◆ TASK OBJECTIVE: In your output, repeat each entry exactly and include no pictures.

◆ GIVEN RECORDS:
_ _ _ _

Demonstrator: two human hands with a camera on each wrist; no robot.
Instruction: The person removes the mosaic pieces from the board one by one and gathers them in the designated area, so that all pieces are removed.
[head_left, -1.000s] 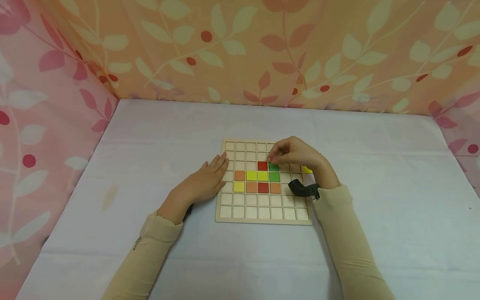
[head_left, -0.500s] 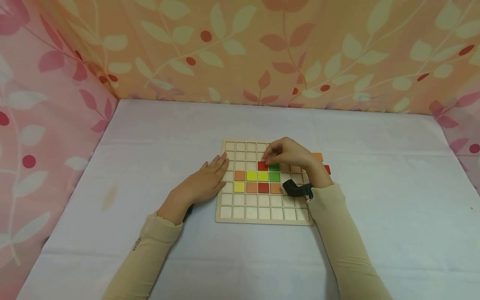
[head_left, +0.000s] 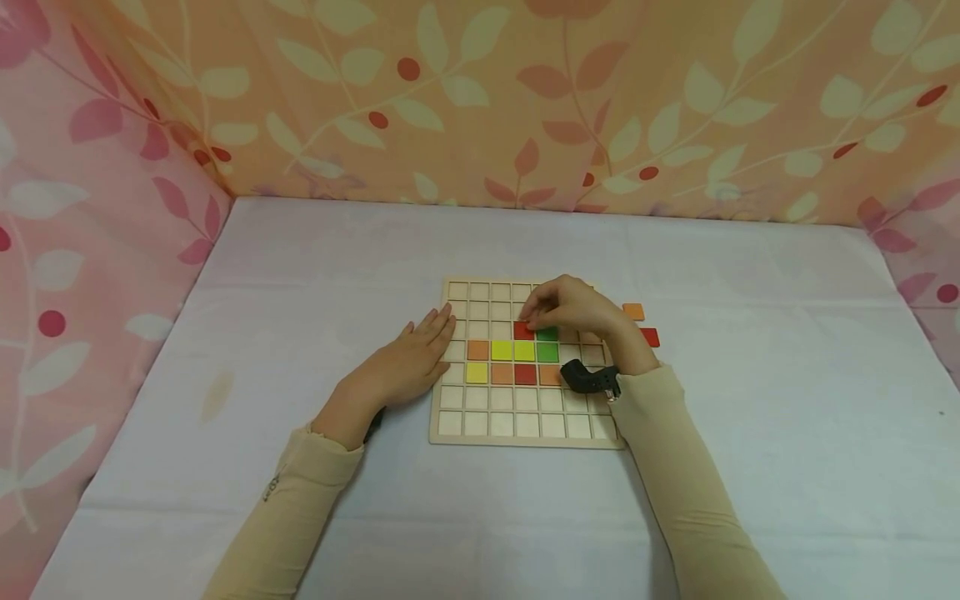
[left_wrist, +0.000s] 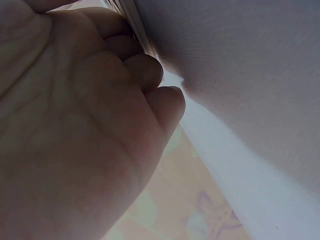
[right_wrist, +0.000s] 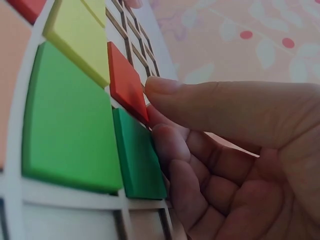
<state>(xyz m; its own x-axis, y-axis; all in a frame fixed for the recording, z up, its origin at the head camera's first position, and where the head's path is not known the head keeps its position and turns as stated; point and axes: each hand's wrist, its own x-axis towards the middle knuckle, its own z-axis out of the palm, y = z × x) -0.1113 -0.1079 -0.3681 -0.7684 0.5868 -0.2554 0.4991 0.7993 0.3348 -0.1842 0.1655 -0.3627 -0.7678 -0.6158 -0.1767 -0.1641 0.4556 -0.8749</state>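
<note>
The wooden grid board lies flat on the table, with red, green, yellow and orange tiles in its middle cells. My left hand rests along the board's left edge, fingers straight; in the left wrist view the palm fills much of the frame. At a red tile above the yellow ones, my right hand has its fingertips at the far edge. The right wrist view has thumb and curled fingers of this hand pinching that edge of the red tile, beside a dark green tile.
Right of the board, a loose orange tile and a loose red tile lie on the white cloth. A black wrist-worn device hangs over the board's right part. Flowered fabric stands behind and at the sides.
My right hand has shifted left, from by the upper green tile to the red tile. Its wrist has uncovered the loose orange and red tiles on the right. My left hand stays put.
</note>
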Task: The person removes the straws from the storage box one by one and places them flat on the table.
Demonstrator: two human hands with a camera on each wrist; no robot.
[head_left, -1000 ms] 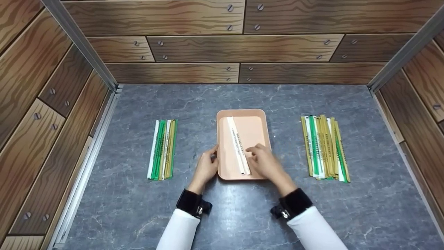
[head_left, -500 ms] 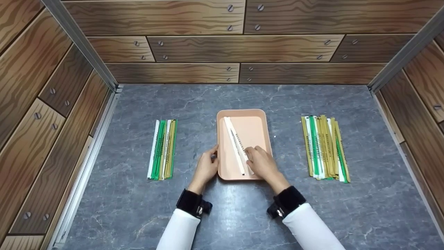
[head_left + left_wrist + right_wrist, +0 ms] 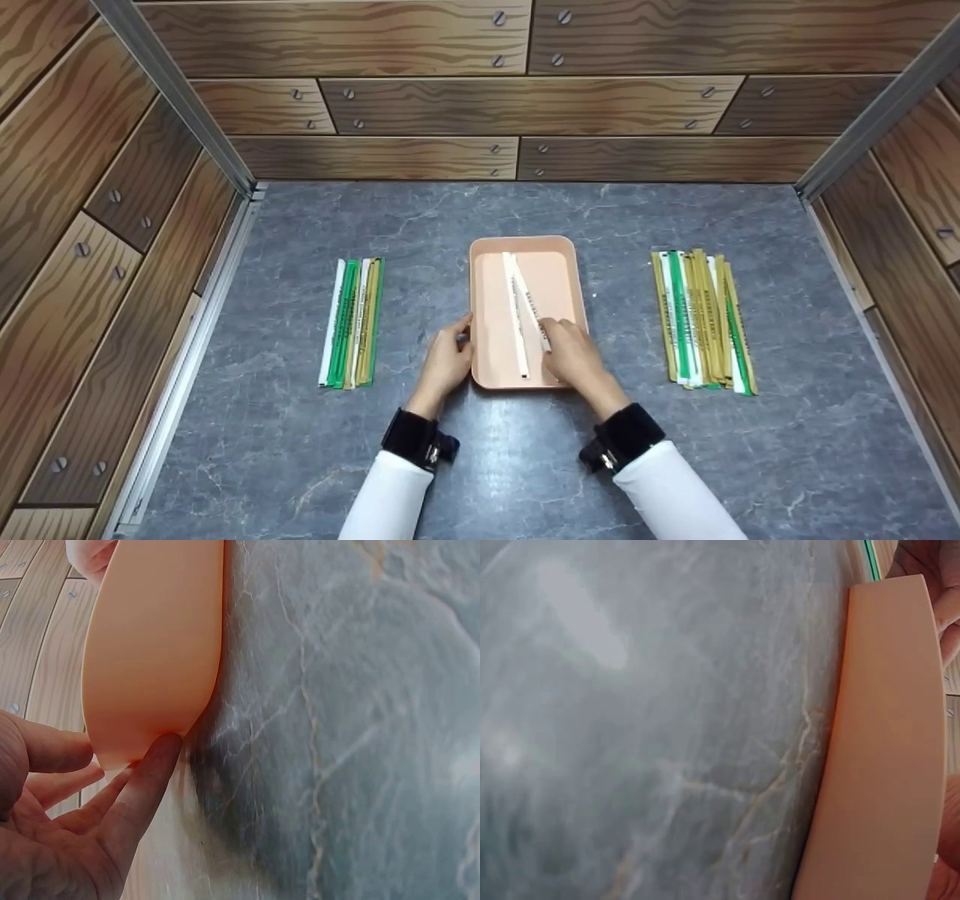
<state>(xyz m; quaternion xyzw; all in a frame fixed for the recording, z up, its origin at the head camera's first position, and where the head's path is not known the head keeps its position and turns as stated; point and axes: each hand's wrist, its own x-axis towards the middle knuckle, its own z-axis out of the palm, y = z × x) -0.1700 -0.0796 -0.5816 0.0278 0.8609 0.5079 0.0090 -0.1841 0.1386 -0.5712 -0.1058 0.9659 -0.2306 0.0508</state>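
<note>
A peach tray [image 3: 480, 300] lies mid-table. Inside it are two long, thin, white printed wrapped sticks, their far ends together and near ends spread. One white wrapped stick [image 3: 518, 330] lies free on the left. My right hand [image 3: 574, 358] reaches over the near right rim and pinches the near end of the other white wrapped stick [image 3: 529, 296]; its fingertips are partly hidden. At the tray's left side, my left hand [image 3: 448, 360] touches the outer wall. The left wrist view shows these fingers [image 3: 154, 772] extended against the tray wall.
A narrow row of white, green and gold wrapped sticks [image 3: 351, 322] lies left of the tray. A wider pile of similar sticks [image 3: 703, 322] lies to the right. Wood-patterned panels [image 3: 517, 105] enclose the grey marbled table [image 3: 495, 480] at the back and sides.
The two white wrapped sticks, first close together, now form a narrow V with their far ends farther right. My right hand has closed on the right one. My left hand has not moved.
</note>
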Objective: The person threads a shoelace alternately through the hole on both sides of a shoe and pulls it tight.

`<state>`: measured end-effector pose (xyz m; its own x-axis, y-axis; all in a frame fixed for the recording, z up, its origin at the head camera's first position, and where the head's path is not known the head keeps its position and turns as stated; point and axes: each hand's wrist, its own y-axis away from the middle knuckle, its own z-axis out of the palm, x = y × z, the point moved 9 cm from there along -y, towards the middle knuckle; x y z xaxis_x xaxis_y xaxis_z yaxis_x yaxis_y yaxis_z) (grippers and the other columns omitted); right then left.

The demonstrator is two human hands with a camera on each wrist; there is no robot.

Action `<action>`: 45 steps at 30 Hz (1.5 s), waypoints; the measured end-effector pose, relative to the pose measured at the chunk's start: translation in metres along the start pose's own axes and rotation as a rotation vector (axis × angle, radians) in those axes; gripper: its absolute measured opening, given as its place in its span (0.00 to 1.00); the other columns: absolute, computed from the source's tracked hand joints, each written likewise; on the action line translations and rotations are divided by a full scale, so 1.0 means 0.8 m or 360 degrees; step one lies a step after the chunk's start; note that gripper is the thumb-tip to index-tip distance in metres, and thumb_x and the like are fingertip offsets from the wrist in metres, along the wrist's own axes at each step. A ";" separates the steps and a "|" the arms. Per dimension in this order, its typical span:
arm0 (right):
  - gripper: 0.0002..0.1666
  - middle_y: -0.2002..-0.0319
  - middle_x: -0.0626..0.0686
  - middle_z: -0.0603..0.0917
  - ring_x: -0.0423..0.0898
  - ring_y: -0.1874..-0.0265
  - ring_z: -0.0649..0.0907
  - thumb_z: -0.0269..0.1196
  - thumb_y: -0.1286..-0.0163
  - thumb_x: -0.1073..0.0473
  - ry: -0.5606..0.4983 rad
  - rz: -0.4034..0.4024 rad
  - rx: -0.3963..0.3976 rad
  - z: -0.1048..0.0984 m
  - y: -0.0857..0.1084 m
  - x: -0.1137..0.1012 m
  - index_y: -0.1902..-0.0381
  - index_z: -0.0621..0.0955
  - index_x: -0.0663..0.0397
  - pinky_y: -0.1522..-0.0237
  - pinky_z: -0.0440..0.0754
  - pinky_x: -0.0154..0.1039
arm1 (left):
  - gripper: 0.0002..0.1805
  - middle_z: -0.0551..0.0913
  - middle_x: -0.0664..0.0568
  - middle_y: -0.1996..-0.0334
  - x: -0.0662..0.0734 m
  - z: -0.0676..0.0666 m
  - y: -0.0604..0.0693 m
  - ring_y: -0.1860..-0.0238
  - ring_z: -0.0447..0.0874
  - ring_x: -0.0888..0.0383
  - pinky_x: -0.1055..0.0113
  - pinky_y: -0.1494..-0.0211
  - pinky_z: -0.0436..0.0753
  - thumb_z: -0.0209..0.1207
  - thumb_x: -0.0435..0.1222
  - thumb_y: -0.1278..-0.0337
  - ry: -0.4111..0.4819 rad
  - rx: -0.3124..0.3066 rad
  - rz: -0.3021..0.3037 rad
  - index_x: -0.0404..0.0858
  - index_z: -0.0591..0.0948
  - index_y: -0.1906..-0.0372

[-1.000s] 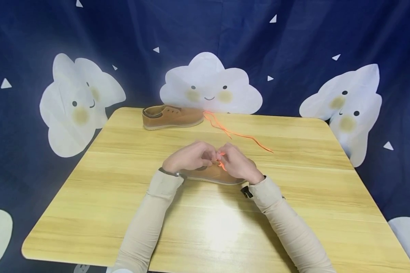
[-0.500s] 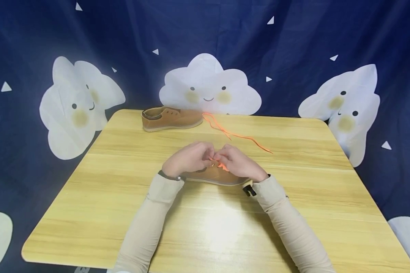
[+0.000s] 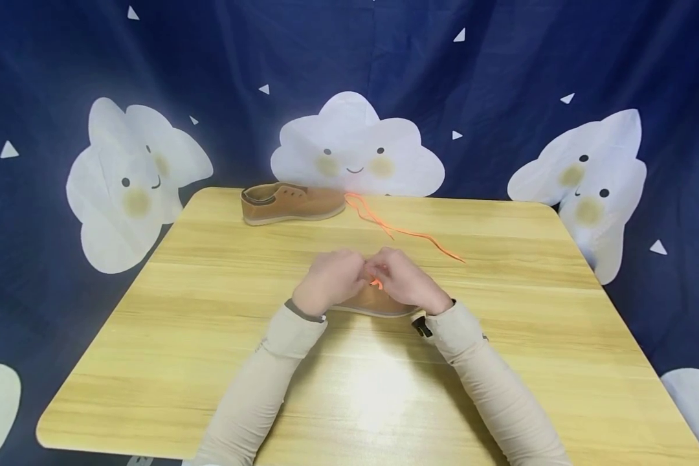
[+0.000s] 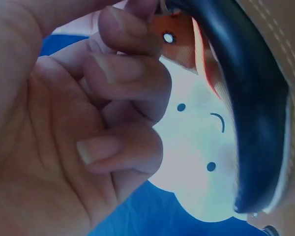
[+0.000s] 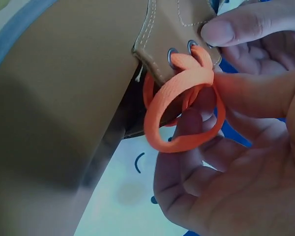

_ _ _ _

◆ COMPLETED EXERCISE:
Demonstrator: two human hands with a camera on each wrist; no robot.
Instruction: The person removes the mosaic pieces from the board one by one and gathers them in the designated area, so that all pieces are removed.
[head_left, -1.000s] 
[head_left, -0.500s] 
[head_left, +0.000s] 
[left_wrist, +0.000s] 
[right_wrist, +0.000s] 
<state>(xyz m; its own x-axis, y-axis; all in a frame fixed for the recording, z up, its origin at the head camera's first position, and where the head's path is not known the head keeps its position and turns as stated; point and axes: each hand's wrist, its own x-axis towards the middle knuckle, its own z-axis out of the palm, y = z × x) -0.1113 -0.1079 -0.3681 -0.7684 0.5868 -0.2554 0.4991 0.7993 0.3348 -0.1842 0.1655 -0.3627 -0.7678 -0.6158 -0.1767 -0.1641 0.4556 -0.8749</state>
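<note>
The wooden grid board lies flat on the table, with red, green, yellow and orange tiles in its middle cells. My left hand rests along the board's left edge, fingers straight; in the left wrist view the palm fills much of the frame. At a red tile above the yellow ones, my right hand has its fingertips at the far edge. The right wrist view has thumb and curled fingers of this hand pinching that edge of the red tile, beside a dark green tile.
Right of the board, a loose orange tile and a loose red tile lie on the white cloth. A black wrist-worn device hangs over the board's right part. Flowered fabric stands behind and at the sides.
My right hand has shifted left, from by the upper green tile to the red tile. Its wrist has uncovered the loose orange and red tiles on the right. My left hand stays put.
</note>
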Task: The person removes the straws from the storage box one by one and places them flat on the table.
Demonstrator: two human hands with a camera on each wrist; no robot.
[head_left, -1000 ms] 
[head_left, -500 ms] 
[head_left + left_wrist + right_wrist, +0 ms] 
<state>(xyz m; quaternion xyzw; all in a frame fixed for the recording, z up, its origin at the head camera's first position, and where the head's path is not known the head keeps its position and turns as stated; point and axes: each hand's wrist, its own x-axis towards the middle knuckle, its own z-axis out of the palm, y = z × x) -0.1700 -0.0796 -0.5816 0.0278 0.8609 0.5079 0.0090 -0.1841 0.1386 -0.5712 -0.1058 0.9659 -0.2306 0.0508</state>
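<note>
A peach tray [image 3: 480, 300] lies mid-table. Inside it are two long, thin, white printed wrapped sticks, their far ends together and near ends spread. One white wrapped stick [image 3: 518, 330] lies free on the left. My right hand [image 3: 574, 358] reaches over the near right rim and pinches the near end of the other white wrapped stick [image 3: 529, 296]; its fingertips are partly hidden. At the tray's left side, my left hand [image 3: 448, 360] touches the outer wall. The left wrist view shows these fingers [image 3: 154, 772] extended against the tray wall.
A narrow row of white, green and gold wrapped sticks [image 3: 351, 322] lies left of the tray. A wider pile of similar sticks [image 3: 703, 322] lies to the right. Wood-patterned panels [image 3: 517, 105] enclose the grey marbled table [image 3: 495, 480] at the back and sides.
The two white wrapped sticks, first close together, now form a narrow V with their far ends farther right. My right hand has closed on the right one. My left hand has not moved.
</note>
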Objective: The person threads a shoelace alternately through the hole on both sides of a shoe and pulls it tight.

`<state>`: measured end-effector pose (xyz m; its own x-axis, y-axis; all in a frame fixed for the recording, z up, its origin at the head camera's first position, and where the head's path is not known the head keeps its position and turns as stated; point and axes: each hand's wrist, its own y-axis away from the middle knuckle, its own z-axis out of the palm, x = y × z, the point moved 9 cm from there along -y, towards the middle knuckle; x y z xaxis_x xaxis_y xaxis_z yaxis_x yaxis_y yaxis_z) (grippers and the other columns omitted); right then left.

The demonstrator is two human hands with a camera on each wrist; there is no robot.

Action `<action>`: 45 steps at 30 Hz (1.5 s), waypoints; the measured end-effector pose, relative to the pose measured at the chunk's start: translation in metres along the start pose's own axes and rotation as a rotation vector (axis × angle, radians) in those axes; gripper: its absolute measured opening, given as its place in its span (0.00 to 1.00); the other columns: absolute, computed from the source's tracked hand joints, each written likewise; on the action line translations and rotations are divided by a full scale, so 1.0 means 0.8 m or 360 degrees; step one lies a step after the chunk's start; note that gripper is the thumb-tip to index-tip distance in metres, and thumb_x and the like are fingertip offsets from the wrist in metres, along the wrist's own axes at each step. A ";" separates the steps and a "|" the arms. Per dimension in this order, its typical span:
arm0 (right):
  - gripper: 0.0002..0.1666
  - middle_y: -0.2002..-0.0319
  - middle_x: -0.0626..0.0686
  - middle_z: -0.0603..0.0917
  - ring_x: -0.0423..0.0898
  - ring_y: -0.1874..-0.0265
  - ring_z: -0.0649..0.0907
  - thumb_z: -0.0269..0.1196
  - thumb_y: -0.1286..-0.0163
  - thumb_x: -0.1073..0.0473
  - ry: -0.5606..0.4983 rad
  - rz: -0.4034..0.4024 rad
  - rx: -0.3963..0.3976 rad
  - z: -0.1048..0.0984 m
  - y: -0.0857..0.1084 m
  - x: -0.1137..0.1012 m
  - index_y: -0.1902..-0.0381
  - index_z: -0.0621..0.0955
  - index_x: -0.0663..0.0397
  - pinky_y: -0.1522..-0.0237
  - pinky_z: -0.0440..0.0754
  - pinky_x: -0.0154..0.1039
arm1 (left):
  - gripper: 0.0002..0.1805
  - middle_z: -0.0551..0.0913
  - middle_x: -0.0664..0.0568
  - middle_y: -0.1996..-0.0334
  - x: -0.0662..0.0734 m
  - z: -0.0676..0.0666 m
  - y: -0.0604..0.0693 m
  - ring_y: -0.1860..-0.0238
  - ring_z: -0.0447..0.0874
  - ring_x: -0.0888..0.0383
  - pinky_x: -0.1055..0.0113
  - pinky_y: -0.1494..-0.0211
  - pinky_z: -0.0436..0.0753
  - thumb_z: -0.0209..0.1207
  - thumb_x: -0.0435..0.1222
  - thumb_y: -0.1278..-0.0337
  - ry: -0.4111..0.4819 rad
  - rx: -0.3124..0.3066 rad
  - rz: -0.3021..0.3037 rad
  - index_x: -0.0404..0.0858
  - index_z: -0.0591..0.0948
  - index_y: -0.1906..-0.0372

[-1.000s] 
[-0.500s] 
[+0.000s] 
[+0.000s] 
[+0.000s] 

Nothing further remains in this exercise.